- Various Data Science Scripts
- Emotion Recognition in Movie Synopses
- Classification and Prediction of Images of Handwritten Digits in the Kannada Language
- Spotify Songs: Popularity & Genres
- Exploratory Data Analysis: Google Play Store Apps
- Search Engine Optimization (SEO) Handbook
- What about this Web Page?
A collection of coding scripts and notes with reference to a series of Data Science subjects and programming concepts and foundations, such as: algorithms and data structures, object-oriented and functional programming, unit testing, virtual environment, databases, shell scripting, and mathematics for Machine Learning in Python.
This repository also includes various notes with regard to Amazon Web Services (AWS), and Augmented and Virtual Reality based on Coursera specialization courses, as well as several sources with respect to APIs and Containers.
The aim of the construction of this repository, which is actively maintained and developed, is mainly for personal coding documentation and guideline of various programming concepts and sections around Data Science.
What makes a movie e.g. suspenseful, dramatic, or sci-fi, and which words hidden in movie plots can predefine this? The answer to that would help extract significant information from narrative texts and build an automatic system that could produce emotional tags.
This project dissertation was submitted in partial fulfillment of requirements for the degree of MSc Information Management at Strathclyde University (August 2020). It was marked with distinction, and it has received citations from other academic papers based on mention reports at academia.edu.
The aim was to identify, define, and automatically predict a set of emotions in movies based on their movie abstracts and metadata. This was achieved with a series of steps including data collection and cleaning, descriptive and inferential statistics, data preprocessing, and Machine & Deep Learning tools and models with a core element and focus on Natural Language Processing (NLP).
The problem was treated as a multi-label classification one, and the result was the prediction of emotions in 55,577 unlabelled movies, as well as the identification of correlations between the predicted emotions and users' ratings and preferences.
Overall, various correlation tests indicated a strong relationship between users' watchlist and their respective emotional tags. It was concluded that the notion of emotion can constitute an important feature in the movie industry with regard to recommender systems and advertising companies for generating, finding, and placing a higher level of personalized content.
This is a Machine Learning project using Deep Neural Networks (DNNs) and Convolutional Neural Networks (CNNs) with TensorFlow and Keras, and more specifically, it is about a classification problem in regard to the recognition and prediction of the Kannada hand-written digits.
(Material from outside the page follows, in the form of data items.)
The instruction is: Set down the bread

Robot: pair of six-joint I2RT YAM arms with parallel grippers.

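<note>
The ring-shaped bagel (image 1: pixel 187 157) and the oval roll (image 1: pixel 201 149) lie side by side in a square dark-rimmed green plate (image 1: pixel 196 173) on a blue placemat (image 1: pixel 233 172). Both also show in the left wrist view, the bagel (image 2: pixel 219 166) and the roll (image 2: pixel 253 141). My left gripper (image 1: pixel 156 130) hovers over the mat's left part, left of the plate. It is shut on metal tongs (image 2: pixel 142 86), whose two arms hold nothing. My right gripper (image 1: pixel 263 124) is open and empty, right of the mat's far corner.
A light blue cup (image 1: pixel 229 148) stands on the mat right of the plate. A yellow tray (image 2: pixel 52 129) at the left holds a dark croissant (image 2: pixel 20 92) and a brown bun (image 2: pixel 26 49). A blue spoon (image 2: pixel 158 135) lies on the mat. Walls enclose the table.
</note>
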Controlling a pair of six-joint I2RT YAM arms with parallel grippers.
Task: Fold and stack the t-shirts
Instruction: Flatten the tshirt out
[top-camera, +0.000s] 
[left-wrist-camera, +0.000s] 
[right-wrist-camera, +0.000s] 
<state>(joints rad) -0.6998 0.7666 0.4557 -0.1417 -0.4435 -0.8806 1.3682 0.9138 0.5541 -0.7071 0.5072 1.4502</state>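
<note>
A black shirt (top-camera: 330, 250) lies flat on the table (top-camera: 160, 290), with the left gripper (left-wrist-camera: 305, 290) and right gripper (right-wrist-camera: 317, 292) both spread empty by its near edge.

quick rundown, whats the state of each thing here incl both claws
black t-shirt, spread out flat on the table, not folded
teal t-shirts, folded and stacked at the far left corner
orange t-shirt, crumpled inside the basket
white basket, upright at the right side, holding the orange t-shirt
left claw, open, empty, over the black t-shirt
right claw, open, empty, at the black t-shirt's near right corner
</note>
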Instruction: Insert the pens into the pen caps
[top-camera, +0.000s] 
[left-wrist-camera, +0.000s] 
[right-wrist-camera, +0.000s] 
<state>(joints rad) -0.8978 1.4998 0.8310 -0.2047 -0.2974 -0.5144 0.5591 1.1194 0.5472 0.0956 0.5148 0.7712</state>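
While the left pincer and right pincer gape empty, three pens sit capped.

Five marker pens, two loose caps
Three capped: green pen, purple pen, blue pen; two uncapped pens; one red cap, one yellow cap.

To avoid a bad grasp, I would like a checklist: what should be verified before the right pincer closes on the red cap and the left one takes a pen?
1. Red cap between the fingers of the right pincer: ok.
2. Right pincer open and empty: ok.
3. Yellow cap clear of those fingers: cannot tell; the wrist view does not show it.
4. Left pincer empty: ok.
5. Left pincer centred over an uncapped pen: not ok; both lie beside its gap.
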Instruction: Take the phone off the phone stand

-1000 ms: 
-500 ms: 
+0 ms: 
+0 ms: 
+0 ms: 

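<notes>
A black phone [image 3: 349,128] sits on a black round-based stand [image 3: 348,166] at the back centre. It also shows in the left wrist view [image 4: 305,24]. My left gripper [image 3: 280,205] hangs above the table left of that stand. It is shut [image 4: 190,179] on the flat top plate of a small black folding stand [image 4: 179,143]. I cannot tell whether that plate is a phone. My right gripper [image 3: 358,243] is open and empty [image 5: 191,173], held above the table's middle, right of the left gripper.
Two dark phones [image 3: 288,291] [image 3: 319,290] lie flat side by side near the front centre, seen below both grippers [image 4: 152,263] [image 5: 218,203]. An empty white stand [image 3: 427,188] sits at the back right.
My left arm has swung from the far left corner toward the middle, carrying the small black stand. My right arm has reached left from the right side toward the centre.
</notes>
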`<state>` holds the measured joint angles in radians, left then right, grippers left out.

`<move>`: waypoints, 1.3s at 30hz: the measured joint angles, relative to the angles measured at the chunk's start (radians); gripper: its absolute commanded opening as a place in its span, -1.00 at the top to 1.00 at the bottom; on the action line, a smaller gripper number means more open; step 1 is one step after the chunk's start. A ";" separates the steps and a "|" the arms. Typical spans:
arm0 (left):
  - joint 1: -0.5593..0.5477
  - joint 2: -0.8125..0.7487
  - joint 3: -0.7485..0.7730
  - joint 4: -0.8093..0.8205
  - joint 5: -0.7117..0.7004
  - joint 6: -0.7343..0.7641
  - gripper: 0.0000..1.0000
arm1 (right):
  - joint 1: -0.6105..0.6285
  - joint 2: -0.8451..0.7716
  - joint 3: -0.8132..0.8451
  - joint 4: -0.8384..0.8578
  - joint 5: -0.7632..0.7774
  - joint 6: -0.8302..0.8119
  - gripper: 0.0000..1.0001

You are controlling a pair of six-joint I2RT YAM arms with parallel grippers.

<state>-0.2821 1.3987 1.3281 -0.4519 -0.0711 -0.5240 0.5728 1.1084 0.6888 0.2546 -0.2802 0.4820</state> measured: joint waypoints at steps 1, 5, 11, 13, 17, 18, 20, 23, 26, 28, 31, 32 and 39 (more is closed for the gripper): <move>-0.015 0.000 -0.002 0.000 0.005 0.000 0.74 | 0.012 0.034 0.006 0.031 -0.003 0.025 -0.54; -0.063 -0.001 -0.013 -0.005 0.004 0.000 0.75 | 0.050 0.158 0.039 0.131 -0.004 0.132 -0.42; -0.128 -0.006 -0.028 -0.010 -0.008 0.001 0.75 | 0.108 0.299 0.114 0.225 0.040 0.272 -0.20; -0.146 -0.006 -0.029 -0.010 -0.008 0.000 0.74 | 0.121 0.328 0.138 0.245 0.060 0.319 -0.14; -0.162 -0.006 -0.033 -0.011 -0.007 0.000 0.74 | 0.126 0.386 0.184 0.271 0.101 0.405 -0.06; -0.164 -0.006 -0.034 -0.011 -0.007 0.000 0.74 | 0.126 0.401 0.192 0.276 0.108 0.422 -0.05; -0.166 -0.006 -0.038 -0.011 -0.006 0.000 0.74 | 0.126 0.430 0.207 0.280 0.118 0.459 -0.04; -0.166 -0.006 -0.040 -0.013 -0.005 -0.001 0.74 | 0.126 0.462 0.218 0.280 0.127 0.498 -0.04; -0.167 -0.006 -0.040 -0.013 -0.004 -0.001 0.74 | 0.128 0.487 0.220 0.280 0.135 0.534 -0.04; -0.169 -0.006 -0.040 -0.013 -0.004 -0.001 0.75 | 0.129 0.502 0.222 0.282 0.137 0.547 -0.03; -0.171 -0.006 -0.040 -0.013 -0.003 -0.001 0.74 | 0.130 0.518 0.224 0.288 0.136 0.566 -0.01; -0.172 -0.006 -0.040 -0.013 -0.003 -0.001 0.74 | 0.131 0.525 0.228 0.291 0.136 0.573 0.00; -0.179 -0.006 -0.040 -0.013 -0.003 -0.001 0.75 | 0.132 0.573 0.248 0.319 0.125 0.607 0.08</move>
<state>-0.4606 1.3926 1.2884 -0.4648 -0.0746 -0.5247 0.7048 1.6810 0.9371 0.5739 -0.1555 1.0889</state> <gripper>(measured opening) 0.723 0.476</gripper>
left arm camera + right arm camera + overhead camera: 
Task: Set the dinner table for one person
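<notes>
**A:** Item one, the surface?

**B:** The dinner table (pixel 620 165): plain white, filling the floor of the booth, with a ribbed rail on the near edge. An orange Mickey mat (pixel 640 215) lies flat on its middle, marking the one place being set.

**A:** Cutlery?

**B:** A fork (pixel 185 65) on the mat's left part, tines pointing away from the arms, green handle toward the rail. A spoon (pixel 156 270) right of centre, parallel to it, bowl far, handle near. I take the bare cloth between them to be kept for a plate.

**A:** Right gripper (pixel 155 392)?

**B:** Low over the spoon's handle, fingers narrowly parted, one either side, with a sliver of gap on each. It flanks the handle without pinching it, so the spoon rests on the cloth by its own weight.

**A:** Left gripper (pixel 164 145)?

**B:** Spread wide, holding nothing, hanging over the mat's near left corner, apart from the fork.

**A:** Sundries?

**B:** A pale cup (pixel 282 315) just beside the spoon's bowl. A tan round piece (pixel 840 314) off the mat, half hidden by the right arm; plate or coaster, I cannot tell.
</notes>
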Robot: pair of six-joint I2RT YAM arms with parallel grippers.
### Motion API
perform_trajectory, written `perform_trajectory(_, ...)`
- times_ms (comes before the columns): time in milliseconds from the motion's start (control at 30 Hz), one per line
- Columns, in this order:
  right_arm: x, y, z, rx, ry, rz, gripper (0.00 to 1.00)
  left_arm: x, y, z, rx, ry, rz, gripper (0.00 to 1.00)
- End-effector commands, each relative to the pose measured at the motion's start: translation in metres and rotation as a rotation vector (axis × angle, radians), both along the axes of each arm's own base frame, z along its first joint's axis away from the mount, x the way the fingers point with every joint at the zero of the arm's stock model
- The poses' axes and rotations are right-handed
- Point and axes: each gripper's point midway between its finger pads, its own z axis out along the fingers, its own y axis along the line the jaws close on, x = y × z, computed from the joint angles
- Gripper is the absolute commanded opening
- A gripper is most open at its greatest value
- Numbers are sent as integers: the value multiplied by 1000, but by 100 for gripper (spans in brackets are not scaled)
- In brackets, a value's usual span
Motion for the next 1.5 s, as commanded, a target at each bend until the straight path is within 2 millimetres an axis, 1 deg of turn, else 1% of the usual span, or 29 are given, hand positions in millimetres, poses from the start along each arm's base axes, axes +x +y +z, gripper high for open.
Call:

The dataset used is an alternative one with reference to the popular MNIST digits database, and the project was constructed in the context of a kaggle class competition (module CS985 Machine Learning) at Strathclyde University (academic year 2019-20).
A range of deep neural network architectures and techniques are applied with the final goal of finding the optimal model for the hand-written digits' predictions.
An exploratory data analysis is undertaken with reference to the popularity of songs derived from the last 7 decades (1950 - 2010) with various regression and classification problems.
The original source of the data comes from this kaggle repository. Consequently, this data was modified (e.g. merging the CSV files provided) in such a way for the construction of a class competition at Strathclyde University in the module of Machine Learning (academic year 2019-20), leading to two problems: a regression and a classification problem.
The final purpose was the identification of the most important attributes that the most popular songs share and have in common.
In the regression problem, various models were built in order to predict the popularity of songs, whereas the classification problem led to the construction of models that predicted the genre of the respective songs.
This is an Exploratory Data Analysis of the dataset: "Google Play Store Apps" collected from this kaggle repository.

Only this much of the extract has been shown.